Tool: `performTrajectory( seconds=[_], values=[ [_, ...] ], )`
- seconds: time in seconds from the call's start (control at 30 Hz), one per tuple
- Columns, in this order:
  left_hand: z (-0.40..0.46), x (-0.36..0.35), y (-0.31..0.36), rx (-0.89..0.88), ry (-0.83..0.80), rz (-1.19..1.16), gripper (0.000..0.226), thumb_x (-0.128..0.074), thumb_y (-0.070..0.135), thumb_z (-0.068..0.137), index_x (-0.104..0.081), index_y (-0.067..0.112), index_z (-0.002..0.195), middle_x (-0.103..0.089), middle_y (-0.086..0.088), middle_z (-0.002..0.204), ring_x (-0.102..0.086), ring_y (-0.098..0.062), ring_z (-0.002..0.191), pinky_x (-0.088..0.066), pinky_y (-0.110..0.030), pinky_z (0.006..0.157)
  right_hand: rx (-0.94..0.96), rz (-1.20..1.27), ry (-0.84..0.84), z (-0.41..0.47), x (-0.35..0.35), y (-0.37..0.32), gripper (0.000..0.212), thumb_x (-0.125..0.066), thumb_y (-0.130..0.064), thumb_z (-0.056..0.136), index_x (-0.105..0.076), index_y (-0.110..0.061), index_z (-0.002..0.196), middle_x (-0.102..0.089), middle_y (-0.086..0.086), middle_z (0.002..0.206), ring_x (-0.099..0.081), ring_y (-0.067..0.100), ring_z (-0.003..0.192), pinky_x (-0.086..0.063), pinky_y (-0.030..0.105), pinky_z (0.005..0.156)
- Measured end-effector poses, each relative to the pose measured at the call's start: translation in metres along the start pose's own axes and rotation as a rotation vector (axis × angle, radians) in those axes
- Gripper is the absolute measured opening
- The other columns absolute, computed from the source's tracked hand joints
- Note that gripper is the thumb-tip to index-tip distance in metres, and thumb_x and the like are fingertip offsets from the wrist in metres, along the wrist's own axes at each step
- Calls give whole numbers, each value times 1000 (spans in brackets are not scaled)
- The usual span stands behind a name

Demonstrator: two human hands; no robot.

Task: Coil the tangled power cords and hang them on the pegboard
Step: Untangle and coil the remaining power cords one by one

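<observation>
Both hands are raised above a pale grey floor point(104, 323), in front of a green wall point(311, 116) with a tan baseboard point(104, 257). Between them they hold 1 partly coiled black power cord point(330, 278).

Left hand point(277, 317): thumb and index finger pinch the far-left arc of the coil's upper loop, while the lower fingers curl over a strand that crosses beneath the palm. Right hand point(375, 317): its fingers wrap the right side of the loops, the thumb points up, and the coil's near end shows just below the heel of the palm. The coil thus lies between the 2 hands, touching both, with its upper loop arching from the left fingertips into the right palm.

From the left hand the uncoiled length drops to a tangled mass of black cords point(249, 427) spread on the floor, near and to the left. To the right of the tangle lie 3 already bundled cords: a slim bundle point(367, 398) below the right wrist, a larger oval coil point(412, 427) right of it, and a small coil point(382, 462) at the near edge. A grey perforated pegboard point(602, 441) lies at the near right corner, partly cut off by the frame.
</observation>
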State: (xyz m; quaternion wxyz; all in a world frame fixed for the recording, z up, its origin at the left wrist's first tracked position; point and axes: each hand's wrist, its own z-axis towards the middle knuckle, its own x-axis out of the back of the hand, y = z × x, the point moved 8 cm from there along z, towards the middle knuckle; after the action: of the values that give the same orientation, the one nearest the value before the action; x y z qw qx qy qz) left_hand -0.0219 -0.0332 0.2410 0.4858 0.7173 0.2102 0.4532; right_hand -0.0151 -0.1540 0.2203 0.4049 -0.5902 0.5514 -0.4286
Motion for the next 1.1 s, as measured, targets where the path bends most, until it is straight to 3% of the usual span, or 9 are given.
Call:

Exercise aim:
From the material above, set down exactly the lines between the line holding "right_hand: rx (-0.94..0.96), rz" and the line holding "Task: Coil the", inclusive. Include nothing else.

Problem solution:
  right_hand: rx (-0.94..0.96), rz (-1.20..1.27), ry (-0.84..0.84), z (-0.41..0.47), x (-0.35..0.35), y (-0.37..0.32), gripper (0.000..0.212), thumb_x (-0.125..0.066), thumb_y (-0.130..0.064), thumb_z (-0.056..0.136), index_x (-0.105..0.076), index_y (-0.110..0.061), index_z (-0.002..0.196), middle_x (-0.102..0.089), middle_y (-0.086..0.086), middle_z (0.002..0.206), ring_x (-0.099..0.081), ring_y (-0.067..0.100), ring_z (-0.003..0.192), pinky_x (-0.086..0.063), pinky_y (-0.030..0.105), pinky_z (0.005..0.156)
- Measured end-effector poses, each relative to the pose measured at the call's start: translation in metres along the start pose's own axes and rotation as a rotation vector (axis × angle, radians) in those axes
- Gripper is the absolute measured opening
- The other columns absolute, computed from the source's tracked hand joints
- Note that gripper is the thumb-tip to index-tip distance in metres, and thumb_x and the like are fingertip offsets from the wrist in metres, along the wrist's own axes at each step
- Calls give whole numbers, each value times 1000 (spans in brackets are not scaled)
- The usual span stands behind a name

Demonstrator: two human hands; no robot.

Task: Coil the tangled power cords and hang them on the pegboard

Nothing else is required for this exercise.